◆ **Activity**: Set down the data that follows, exactly and completely.

◆ **Collected material**:

========================================

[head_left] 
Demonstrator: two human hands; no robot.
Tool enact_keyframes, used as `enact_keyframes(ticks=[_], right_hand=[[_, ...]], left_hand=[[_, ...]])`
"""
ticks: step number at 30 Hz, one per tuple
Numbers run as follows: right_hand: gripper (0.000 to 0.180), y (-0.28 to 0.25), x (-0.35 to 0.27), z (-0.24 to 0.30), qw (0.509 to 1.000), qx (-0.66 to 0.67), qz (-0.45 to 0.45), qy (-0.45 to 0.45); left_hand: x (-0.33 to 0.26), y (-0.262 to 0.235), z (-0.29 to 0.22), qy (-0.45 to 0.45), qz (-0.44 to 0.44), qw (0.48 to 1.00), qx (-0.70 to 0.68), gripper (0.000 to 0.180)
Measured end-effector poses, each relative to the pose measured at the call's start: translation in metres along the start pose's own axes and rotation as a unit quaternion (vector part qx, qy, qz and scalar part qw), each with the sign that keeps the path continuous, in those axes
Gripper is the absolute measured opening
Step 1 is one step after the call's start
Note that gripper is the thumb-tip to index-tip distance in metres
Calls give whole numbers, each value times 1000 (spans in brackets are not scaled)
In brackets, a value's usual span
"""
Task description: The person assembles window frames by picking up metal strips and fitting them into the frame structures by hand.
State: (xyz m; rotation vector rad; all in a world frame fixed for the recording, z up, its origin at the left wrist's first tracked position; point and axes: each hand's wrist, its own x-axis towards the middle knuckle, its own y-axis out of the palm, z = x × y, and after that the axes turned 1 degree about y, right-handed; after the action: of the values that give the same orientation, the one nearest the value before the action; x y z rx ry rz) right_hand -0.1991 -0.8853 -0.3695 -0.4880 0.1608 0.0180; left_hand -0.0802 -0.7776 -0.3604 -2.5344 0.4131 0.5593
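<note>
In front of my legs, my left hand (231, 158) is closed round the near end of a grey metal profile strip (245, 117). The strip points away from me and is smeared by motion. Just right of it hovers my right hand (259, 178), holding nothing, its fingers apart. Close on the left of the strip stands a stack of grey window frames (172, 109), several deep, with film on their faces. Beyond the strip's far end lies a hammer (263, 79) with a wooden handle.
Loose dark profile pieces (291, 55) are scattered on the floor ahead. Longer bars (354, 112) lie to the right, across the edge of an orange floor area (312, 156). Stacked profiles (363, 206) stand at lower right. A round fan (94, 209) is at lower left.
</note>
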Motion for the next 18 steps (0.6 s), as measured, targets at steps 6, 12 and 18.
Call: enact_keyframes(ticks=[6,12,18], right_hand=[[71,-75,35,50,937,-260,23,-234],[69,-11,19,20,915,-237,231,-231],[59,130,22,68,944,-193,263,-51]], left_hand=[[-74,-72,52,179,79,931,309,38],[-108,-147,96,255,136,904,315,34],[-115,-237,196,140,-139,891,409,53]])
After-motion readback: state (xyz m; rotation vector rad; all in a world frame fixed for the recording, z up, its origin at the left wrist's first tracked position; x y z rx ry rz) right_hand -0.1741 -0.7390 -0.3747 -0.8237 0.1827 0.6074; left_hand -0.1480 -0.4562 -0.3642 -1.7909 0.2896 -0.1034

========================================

◆ **Expected answer**:
[head_left] 
Demonstrator: two human hands; no robot.
Tool enact_keyframes, used as `enact_keyframes(ticks=[_], right_hand=[[_, ...]], left_hand=[[_, ...]])`
"""
ticks: step number at 30 Hz, one per tuple
Numbers run as follows: right_hand: gripper (0.000 to 0.180), y (-0.28 to 0.25), x (-0.35 to 0.27), z (-0.24 to 0.30), qw (0.509 to 1.000), qx (-0.66 to 0.67), qz (-0.45 to 0.45), qy (-0.45 to 0.45); left_hand: x (-0.33 to 0.26), y (-0.262 to 0.235), z (-0.29 to 0.22), qy (-0.45 to 0.45), qz (-0.44 to 0.44), qw (0.48 to 1.00), qx (-0.70 to 0.68), gripper (0.000 to 0.180)
Measured end-effector poses, each relative to the pose measured at the call's start: translation in metres along the start pose's own axes and rotation as a unit quaternion (vector part qx, qy, qz and scalar part qw), each with the sign that keeps the path continuous, in those axes
Gripper is the absolute measured opening
Step 1 is one step after the call's start
Note that gripper is the thumb-tip to index-tip distance in metres
Calls give whole numbers, each value times 1000 (spans in brackets are not scaled)
In brackets, a value's usual span
"""
Task description: The person assembles window frames by picking up metal strips and fitting them into the frame structures by hand.
State: (xyz m; rotation vector rad; all in a world frame fixed for the recording, z up, its origin at the left wrist's first tracked position; point and axes: each hand's wrist, its own x-axis towards the middle knuckle, its own y-axis out of the palm, z = x × y, and after that the axes turned 1 degree about y, right-handed; after the action: of the values that give the same orientation, the one nearest the value before the action; x y z rx ry rz) right_hand -0.1991 -0.8853 -0.3695 -0.4880 0.1608 0.0180; left_hand -0.0802 -0.7776 -0.3604 -2.5344 0.4131 0.5593
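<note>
In front of my legs, my left hand (231, 158) is closed round the near end of a grey metal profile strip (245, 117). The strip points away from me and is smeared by motion. Just right of it hovers my right hand (259, 178), holding nothing, its fingers apart. Close on the left of the strip stands a stack of grey window frames (172, 109), several deep, with film on their faces. Beyond the strip's far end lies a hammer (263, 79) with a wooden handle.
Loose dark profile pieces (291, 55) are scattered on the floor ahead. Longer bars (354, 112) lie to the right, across the edge of an orange floor area (312, 156). Stacked profiles (363, 206) stand at lower right. A round fan (94, 209) is at lower left.
</note>
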Motion for the next 18 steps (0.6 s), as measured, targets at steps 6, 12 and 18.
Call: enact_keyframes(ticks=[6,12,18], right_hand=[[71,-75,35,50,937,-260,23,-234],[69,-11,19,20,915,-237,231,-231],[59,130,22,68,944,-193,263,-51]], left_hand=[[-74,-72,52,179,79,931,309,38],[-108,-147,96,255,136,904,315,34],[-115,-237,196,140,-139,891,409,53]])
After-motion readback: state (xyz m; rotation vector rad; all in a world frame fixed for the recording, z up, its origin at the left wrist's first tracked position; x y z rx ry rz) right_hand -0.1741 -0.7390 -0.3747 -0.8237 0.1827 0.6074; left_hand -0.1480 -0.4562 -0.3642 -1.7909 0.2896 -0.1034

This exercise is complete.